▶ WHAT TO PRODUCE: Could you copy out every line of the data where the word "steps" occurs?

(DATA PROVIDED begins)

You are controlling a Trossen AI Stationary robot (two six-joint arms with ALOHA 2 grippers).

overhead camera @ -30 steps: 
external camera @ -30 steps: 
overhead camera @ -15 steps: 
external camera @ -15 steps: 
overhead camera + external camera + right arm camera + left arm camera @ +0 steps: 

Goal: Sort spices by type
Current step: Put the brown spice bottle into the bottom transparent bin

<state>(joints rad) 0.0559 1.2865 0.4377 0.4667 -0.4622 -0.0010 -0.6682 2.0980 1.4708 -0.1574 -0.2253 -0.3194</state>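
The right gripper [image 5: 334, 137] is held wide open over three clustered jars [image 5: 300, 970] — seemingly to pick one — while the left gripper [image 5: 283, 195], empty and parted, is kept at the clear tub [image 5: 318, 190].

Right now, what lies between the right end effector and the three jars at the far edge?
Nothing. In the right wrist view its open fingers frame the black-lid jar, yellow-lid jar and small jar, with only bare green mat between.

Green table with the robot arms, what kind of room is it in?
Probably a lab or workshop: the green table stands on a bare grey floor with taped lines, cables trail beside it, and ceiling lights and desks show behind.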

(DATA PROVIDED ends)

▶ ANSWER TO THIS EXERCISE:
overhead camera @ -30 steps: 
external camera @ -30 steps: 
overhead camera @ -15 steps: 
external camera @ -15 steps: 
overhead camera + external camera + right arm camera + left arm camera @ +0 steps: 

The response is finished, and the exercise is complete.